They had told him to report to Director Fury at 0800hrs. The command had been familiar to him – his body acting out the order with little resistance from his otherwise engaged mind.

He had slept poorly, not that he had expected any different. The hours had whiled away with only a few short moments of respite between closed lids. When the ringing had started from the, from _his_ , living room, he was already wide awake and reaching for his shield.

The search for the ringing had been tense with every step being closer to the bomb, the mine, the distraction, the trap. Each footfall had been tentative - even after the second lap of the room and the ringing still persistent in his eardrums. He was only a few moments from bringing his shield down on floorboards, from smashing the slightly squeaky wood and ripping up whatever remained to find whatever it was that was beeping and trilling its way into his brain; when he looked across at the fridge in a last ditch attempt to see if one of C’s yellow squares informed him of basic modern protocol on your apartment beeping, and instead found a flashing oblong object resting on his countertop.

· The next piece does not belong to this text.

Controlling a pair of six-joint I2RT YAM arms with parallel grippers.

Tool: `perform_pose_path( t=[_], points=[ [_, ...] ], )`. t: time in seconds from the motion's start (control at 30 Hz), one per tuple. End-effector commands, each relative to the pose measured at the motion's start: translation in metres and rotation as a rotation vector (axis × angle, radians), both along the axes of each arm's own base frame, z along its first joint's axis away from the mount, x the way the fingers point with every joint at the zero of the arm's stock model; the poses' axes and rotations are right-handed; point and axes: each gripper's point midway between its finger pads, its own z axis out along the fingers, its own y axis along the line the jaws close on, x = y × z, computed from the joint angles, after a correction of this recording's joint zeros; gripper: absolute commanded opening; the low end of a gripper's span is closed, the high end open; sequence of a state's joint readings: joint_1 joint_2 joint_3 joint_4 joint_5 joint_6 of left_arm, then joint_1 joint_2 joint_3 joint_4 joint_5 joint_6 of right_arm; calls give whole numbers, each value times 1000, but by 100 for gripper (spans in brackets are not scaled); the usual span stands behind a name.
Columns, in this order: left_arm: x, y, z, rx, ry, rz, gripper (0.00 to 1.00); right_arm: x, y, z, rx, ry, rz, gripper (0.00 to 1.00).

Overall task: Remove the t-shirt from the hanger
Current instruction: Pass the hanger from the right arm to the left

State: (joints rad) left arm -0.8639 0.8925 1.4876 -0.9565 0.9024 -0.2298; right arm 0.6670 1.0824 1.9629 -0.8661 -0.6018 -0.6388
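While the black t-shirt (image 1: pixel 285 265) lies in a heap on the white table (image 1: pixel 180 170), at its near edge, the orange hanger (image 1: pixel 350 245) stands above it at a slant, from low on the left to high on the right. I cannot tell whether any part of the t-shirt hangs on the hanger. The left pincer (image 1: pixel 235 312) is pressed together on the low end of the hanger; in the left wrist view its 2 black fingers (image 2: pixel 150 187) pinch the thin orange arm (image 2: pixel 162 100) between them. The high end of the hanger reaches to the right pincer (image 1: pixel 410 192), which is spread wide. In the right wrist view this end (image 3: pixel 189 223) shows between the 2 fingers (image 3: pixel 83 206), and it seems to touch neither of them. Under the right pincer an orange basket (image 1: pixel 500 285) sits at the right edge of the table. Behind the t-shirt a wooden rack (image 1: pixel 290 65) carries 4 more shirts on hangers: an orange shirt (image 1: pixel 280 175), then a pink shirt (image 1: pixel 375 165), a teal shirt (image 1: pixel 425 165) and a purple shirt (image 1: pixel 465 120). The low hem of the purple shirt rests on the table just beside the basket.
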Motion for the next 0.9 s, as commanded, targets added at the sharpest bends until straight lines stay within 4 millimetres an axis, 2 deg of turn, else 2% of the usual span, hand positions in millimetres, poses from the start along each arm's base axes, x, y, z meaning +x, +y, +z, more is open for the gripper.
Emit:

He had gripped it in his hand before his training had even kicked in to tell him to throw it as far out the window as he could. The tired, slightly uncaring part of him had ignored the instincts quite literally running through his veins when he had spotted the slightly tacky residue he recognised as being the tactile notification that C had something to tell him. After scanning the table top and floor around it and still not seeing the message on the paper square, Steve spun until he found the offending post it note stuck to his side.

The object was still ringing, vibrating beneath his palm which would have been unnerving if not for C’s accompanying note:

‘Mobile Telephone – will ring and vibrate if someone is calling you. Press the green button to answer, or the red if you are feeling antisocial – C’

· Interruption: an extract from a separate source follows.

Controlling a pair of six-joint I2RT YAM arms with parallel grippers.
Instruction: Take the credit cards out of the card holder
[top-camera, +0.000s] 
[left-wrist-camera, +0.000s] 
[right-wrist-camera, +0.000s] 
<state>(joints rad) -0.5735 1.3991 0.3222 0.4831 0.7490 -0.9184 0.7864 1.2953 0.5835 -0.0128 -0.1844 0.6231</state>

He smirked at this as he ran his fingers over the unfamiliar raised plastic, before doing as C suggested and pressing green.

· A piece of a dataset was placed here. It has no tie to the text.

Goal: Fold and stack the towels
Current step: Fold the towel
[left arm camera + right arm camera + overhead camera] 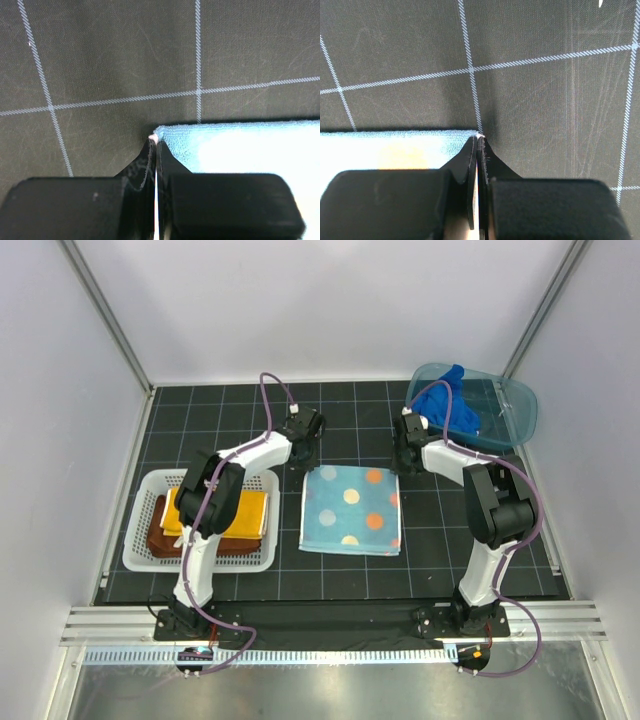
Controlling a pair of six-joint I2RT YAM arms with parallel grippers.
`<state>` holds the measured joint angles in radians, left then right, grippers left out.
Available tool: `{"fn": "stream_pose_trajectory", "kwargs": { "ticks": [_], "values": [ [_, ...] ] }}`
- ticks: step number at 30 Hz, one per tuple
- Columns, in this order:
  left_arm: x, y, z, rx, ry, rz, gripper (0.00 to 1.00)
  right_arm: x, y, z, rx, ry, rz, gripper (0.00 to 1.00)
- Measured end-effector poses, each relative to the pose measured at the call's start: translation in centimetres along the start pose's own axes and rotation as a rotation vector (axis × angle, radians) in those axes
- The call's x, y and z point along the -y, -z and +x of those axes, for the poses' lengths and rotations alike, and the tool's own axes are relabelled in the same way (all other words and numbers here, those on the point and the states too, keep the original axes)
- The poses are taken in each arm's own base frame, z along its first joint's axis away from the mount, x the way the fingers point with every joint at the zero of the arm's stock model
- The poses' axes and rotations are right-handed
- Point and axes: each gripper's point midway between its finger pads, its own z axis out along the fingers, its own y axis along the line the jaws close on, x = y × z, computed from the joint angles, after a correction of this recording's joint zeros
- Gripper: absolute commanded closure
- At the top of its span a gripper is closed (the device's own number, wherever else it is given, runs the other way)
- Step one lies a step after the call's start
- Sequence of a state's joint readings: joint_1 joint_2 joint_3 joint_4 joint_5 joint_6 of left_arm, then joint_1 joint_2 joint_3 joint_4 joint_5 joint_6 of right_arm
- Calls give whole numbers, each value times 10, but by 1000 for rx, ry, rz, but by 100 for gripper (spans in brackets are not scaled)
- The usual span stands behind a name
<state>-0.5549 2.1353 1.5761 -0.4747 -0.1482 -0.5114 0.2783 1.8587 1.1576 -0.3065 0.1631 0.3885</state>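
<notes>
brown towel (pixel 160 537) and yellow towel (pixel 250 510) lie stacked in the basket (pixel 135 555). the spotted towel (pixel 351 508) lies flat on the worktop (pixel 200 420), unfolded. left jaws and right jaws each pinch a far corner. the blue towel (pixel 440 400) sits in the tub (pixel 515 405).

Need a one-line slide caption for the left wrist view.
Left end effector shut on a corner of the spotted towel, which lies flat on the gridded mat.
</notes>
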Motion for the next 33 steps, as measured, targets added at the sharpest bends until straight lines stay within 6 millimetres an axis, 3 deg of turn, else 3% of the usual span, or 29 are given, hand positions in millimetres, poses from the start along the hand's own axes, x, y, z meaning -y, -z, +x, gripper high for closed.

“Captain Rogers,” He winced at the volume, holding the phone away from his ear as the voice continued to talk.

“You are required at the Triquetra at 0800hrs. You will be collected from your apartment at 0730hrs. Upon arrival you must report to Director Fury.”

Steve glanced at the clock: 6.00am. While the name of the S.H.I.E.L.D base had thrown him off momentarily, the memory of a blurred face in a black suit telling him the address of the distinctive triangular building sparked the route in in his mind, past all the unfamiliar buildings and straight to the glass doors he’d burst out of a few days previously. Quickly he calculated his options, before realising that the phone was still talking at him.

“Captain Rogers? Report. Did you hear me, Captain?” The voice wasn’t as tinny as Steve had been expecting, but the tone of it was annoying nonetheless.

“Yes,” He realised he didn’t know what volume you were meant to talk at for these mobile telephones. He hadn’t encountered any kind of phone much- before the war he and his ma had been trying to make ends meet as the Depression waited at their heels , and during war communications were patchy at the best of times. Pigeons were often more efficient than something that required several miles of cables just to connect, and even then the speed at which he and the Howling Commandos had progressed meant communicating was often left till after the event rather than throughout it.

“Yes, I heard you,” He continued as he looked around the room for the wallet he had noted the night before. “I won’t require an accompanying agent. I’ll find my own way.”

“That will not be necessary Captain,” The voice sounded annoyed now, just slightly on the edges of its commands. “ The Director has asked for you to be brought to him.”

“I understand that, Agent,” Steve all but snapped as he found the offending wallet and the door key he had placed under it,” But I am perfectly capable of navigating three blocks without an escort. I will be in Director Fury’s office should you wish to see this for yourself.”

Steve took C’s advice as he pressed the red button with probably a little too much force.  Then he shoved the small plastic oblong into his pocket – the weight of it foreign even though he was used to pocketing bullets and grenades and far weightier things. The wallet was added and, after locking the door behind him with the hint of a scowl entwined within his eyebrows, the keys followed suite.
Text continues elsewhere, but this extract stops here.